---------- MATERIAL PROVIDED ----------

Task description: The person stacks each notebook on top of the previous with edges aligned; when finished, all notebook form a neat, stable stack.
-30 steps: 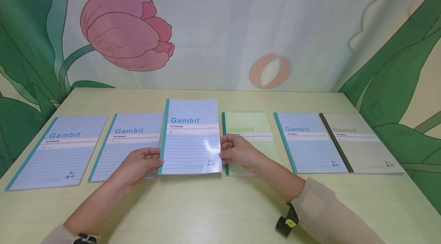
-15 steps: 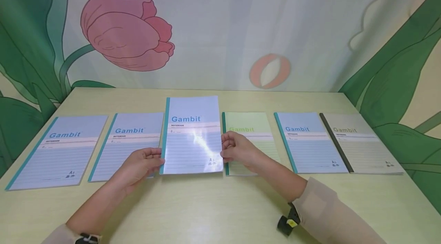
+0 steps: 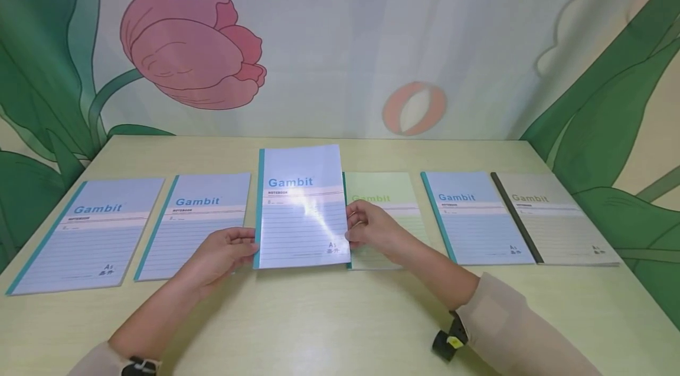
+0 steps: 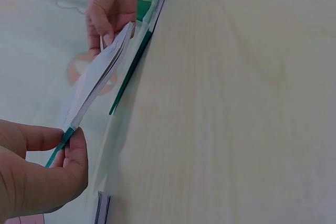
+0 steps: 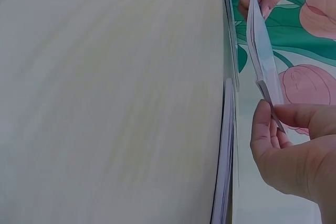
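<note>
A blue Gambit notebook [image 3: 297, 219] with a teal spine is raised off the table, its cover facing me and a glare spot on it. My left hand [image 3: 219, 255] pinches the spine edge low down, thumb on the cover side. On the opposite edge, my right hand [image 3: 374, 227] pinches the loose page side between thumb and fingers. In the left wrist view the held notebook [image 4: 97, 77] tilts above the tabletop, its bottom page edges slightly parted. Behind my right hand lies a green notebook [image 3: 390, 187], partly covered by that hand and forearm.
Two blue notebooks, an outer one [image 3: 87, 240] and an inner one [image 3: 209, 187], lie on the left. Another blue notebook [image 3: 480, 234] and a grey notebook [image 3: 558, 225] lie on the right, nearly touching. The pale wooden table [image 3: 319, 323] meets a printed curtain [image 3: 329, 45] behind.
Both hands have shifted slightly right with the held notebook. Its top has risen a little and its right side tilts up slightly. The other notebooks stay in place.
</note>
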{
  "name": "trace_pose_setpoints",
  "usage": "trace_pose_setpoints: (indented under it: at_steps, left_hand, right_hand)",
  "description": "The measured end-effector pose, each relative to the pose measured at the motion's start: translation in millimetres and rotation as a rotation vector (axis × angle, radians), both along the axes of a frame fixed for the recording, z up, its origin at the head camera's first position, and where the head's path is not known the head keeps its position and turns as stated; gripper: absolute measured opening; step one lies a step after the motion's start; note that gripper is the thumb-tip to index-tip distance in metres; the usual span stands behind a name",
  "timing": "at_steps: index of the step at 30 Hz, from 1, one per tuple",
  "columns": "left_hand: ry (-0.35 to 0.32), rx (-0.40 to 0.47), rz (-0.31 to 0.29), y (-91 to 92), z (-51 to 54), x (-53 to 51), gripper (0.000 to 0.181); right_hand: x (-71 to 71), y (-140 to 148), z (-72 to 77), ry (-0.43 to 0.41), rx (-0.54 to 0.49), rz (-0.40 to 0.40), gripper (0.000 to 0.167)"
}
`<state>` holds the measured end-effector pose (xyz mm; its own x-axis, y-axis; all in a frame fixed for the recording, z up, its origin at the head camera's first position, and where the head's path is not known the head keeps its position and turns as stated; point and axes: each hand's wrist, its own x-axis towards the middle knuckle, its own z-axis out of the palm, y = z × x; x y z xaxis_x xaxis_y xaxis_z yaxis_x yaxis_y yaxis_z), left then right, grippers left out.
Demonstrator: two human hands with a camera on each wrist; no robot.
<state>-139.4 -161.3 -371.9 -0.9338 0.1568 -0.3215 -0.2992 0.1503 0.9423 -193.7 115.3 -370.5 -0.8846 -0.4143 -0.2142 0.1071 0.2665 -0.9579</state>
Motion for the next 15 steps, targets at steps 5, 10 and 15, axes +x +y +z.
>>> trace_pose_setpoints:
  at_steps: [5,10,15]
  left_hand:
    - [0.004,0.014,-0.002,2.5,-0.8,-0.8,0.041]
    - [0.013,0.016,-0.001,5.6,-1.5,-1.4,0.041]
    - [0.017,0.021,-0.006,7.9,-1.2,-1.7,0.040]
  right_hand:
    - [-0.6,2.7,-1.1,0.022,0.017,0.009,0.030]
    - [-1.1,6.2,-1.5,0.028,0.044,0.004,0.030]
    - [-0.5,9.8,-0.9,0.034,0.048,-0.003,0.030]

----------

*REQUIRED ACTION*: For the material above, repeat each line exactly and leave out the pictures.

*RESULT OF THIS TASK*:
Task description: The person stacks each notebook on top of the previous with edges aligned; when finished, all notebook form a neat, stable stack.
-30 steps: 
-15 steps: 
+0 steps: 
+0 steps: 
+0 steps: 
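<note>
A blue Gambit notebook [image 3: 297, 219] with a teal spine is raised off the table, its cover facing me and a glare spot on it. My left hand [image 3: 219, 255] pinches the spine edge low down, thumb on the cover side. On the opposite edge, my right hand [image 3: 374, 227] pinches the loose page side between thumb and fingers. In the left wrist view the held notebook [image 4: 97, 77] tilts above the tabletop, its bottom page edges slightly parted. Behind my right hand lies a green notebook [image 3: 390, 187], partly covered by that hand and forearm.
Two blue notebooks, an outer one [image 3: 87, 240] and an inner one [image 3: 209, 187], lie on the left. Another blue notebook [image 3: 480, 234] and a grey notebook [image 3: 558, 225] lie on the right, nearly touching. The pale wooden table [image 3: 319, 323] meets a printed curtain [image 3: 329, 45] behind.
Both hands have shifted slightly right with the held notebook. Its top has risen a little and its right side tilts up slightly. The other notebooks stay in place.
</note>
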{
  "name": "trace_pose_setpoints",
  "usage": "trace_pose_setpoints: (indented under it: at_steps, left_hand, right_hand)",
  "description": "The measured end-effector pose, each relative to the pose measured at the motion's start: translation in millimetres and rotation as a rotation vector (axis × angle, radians), both along the axes of a frame fixed for the recording, z up, its origin at the head camera's first position, and where the head's path is not known the head keeps its position and turns as stated; gripper: absolute measured opening; step one lies a step after the motion's start; note that gripper is the thumb-tip to index-tip distance in metres; the usual span stands behind a name",
  "timing": "at_steps: index of the step at 30 Hz, from 1, one per tuple",
  "columns": "left_hand: ry (-0.35 to 0.32), rx (-0.40 to 0.47), rz (-0.31 to 0.29), y (-91 to 92), z (-51 to 54), x (-53 to 51), gripper (0.000 to 0.181); right_hand: x (-71 to 71), y (-140 to 148), z (-72 to 77), ry (-0.43 to 0.41), rx (-0.54 to 0.49), rz (-0.40 to 0.40), gripper (0.000 to 0.167)"
}
`<state>` holds the measured end-effector pose (xyz mm; its own x-axis, y-axis; all in a frame fixed for the recording, z up, its origin at the head camera's first position, and where the head's path is not known the head keeps its position and turns as stated; point and axes: each hand's wrist, its own x-axis towards the middle knuckle, its own z-axis out of the palm, y = z × x; x y z xaxis_x xaxis_y xaxis_z yaxis_x yaxis_y yaxis_z), left then right, grippers left out.
Demonstrator: two human hands with a camera on each wrist; no robot.
<state>-139.4 -161.3 -371.9 -0.9338 0.1568 -0.3215 -0.2992 0.1503 0.9423 -193.7 115.3 -370.5 -0.8846 -0.4143 -0.2142 0.1071 0.2665 -0.9579</state>
Motion for the next 15 steps, targets at steps 5, 10 and 15, axes +x +y +z.
>>> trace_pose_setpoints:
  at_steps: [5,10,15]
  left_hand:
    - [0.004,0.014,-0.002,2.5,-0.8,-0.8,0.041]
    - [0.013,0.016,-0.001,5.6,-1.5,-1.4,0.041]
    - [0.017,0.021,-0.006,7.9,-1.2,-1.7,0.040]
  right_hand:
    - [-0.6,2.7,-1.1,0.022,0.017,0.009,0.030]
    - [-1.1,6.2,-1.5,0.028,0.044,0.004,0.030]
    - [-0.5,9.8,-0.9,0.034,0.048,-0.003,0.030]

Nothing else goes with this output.